Your objective: Your copy of the entries below should hold exactly the lines from the one containing "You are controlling" to the one containing "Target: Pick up", inclusive, and no pictures.

Exercise materials:
+-------+
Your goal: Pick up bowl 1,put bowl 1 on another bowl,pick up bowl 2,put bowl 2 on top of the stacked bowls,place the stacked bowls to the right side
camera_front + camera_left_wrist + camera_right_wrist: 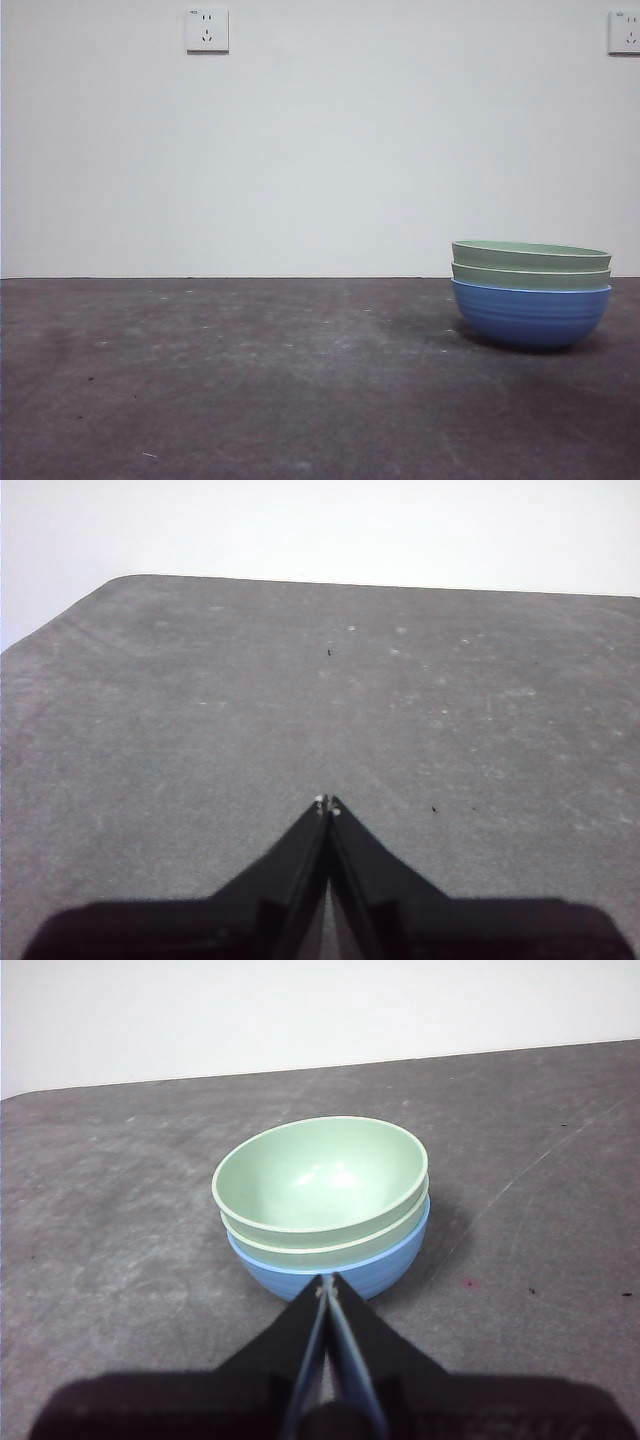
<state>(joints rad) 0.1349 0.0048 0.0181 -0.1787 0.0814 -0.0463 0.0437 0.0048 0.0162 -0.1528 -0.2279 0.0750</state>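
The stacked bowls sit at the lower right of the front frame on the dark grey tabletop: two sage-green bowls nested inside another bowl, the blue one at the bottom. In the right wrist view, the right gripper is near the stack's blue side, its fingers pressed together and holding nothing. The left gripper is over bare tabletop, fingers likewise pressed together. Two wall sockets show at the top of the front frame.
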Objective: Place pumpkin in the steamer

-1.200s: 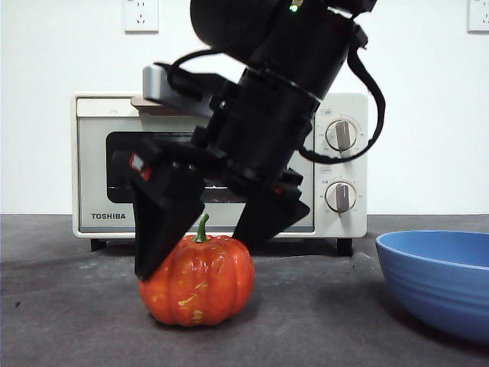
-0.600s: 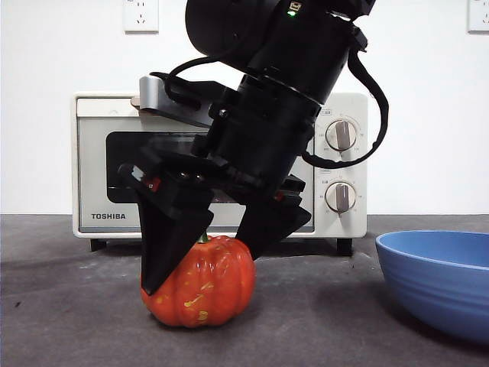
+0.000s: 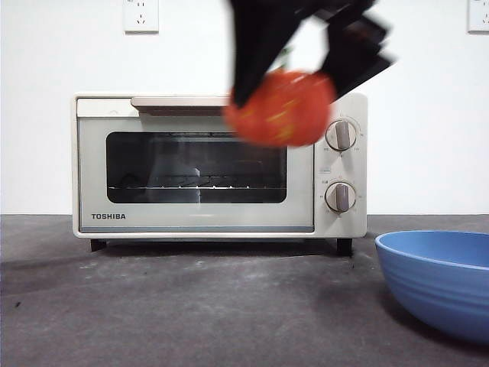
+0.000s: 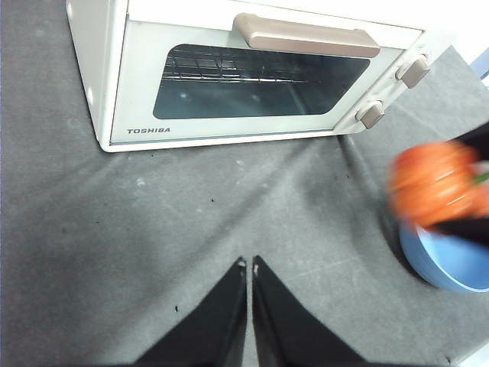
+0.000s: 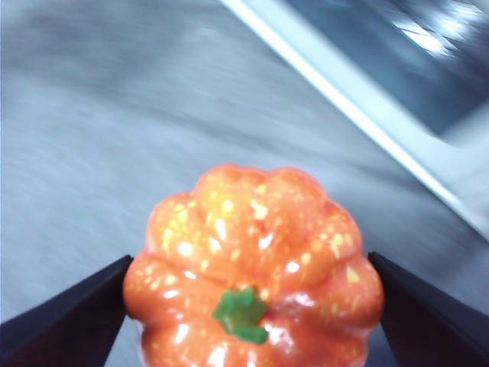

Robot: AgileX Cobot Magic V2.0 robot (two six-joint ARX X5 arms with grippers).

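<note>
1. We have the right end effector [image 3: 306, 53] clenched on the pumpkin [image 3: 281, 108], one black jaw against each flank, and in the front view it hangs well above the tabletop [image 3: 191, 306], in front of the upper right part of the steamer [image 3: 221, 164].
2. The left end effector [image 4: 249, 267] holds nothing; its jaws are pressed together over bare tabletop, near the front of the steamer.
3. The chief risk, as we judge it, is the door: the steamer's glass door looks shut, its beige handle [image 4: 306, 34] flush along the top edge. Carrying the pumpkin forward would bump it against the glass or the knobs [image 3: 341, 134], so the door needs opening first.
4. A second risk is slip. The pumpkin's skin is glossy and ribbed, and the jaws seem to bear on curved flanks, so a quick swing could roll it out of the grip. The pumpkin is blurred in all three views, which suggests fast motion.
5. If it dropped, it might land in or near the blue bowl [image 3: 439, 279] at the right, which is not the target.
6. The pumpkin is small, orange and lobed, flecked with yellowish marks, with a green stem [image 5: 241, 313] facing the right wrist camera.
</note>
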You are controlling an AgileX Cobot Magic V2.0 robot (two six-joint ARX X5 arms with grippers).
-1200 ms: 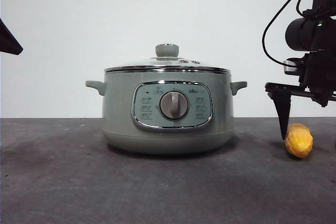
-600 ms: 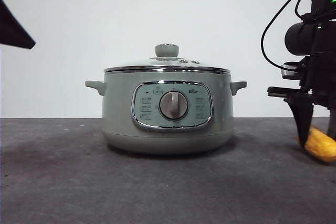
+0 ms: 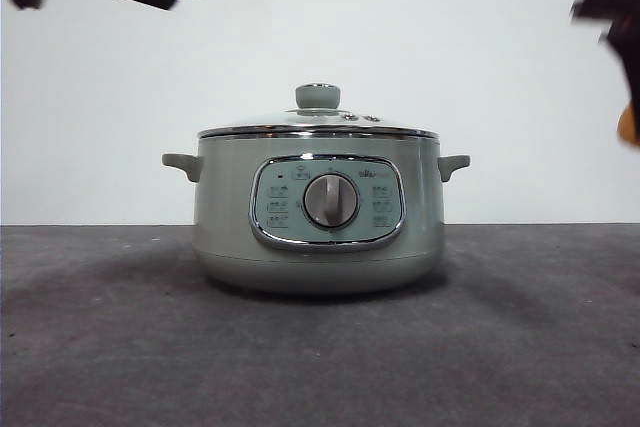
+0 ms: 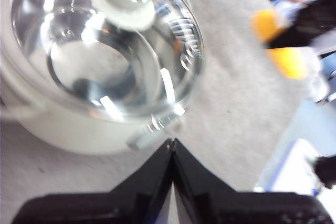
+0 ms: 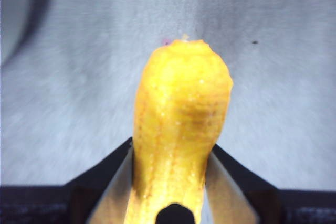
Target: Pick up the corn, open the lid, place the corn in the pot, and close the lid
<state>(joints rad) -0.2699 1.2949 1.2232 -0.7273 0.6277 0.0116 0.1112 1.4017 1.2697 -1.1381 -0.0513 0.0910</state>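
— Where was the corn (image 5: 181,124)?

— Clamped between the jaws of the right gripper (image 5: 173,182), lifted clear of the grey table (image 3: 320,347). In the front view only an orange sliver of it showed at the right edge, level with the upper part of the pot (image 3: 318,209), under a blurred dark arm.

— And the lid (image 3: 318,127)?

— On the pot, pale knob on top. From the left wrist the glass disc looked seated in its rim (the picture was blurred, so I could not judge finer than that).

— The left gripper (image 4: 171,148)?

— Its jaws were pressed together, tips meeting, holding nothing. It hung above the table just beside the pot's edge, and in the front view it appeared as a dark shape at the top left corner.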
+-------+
Solution:
You are controlling an AgileX Cobot Magic V2.0 robot (two six-joint ARX X5 arms with grippers).
-1200 ms: 
-600 ms: 
+0 ms: 
+0 ms: 
+0 ms: 
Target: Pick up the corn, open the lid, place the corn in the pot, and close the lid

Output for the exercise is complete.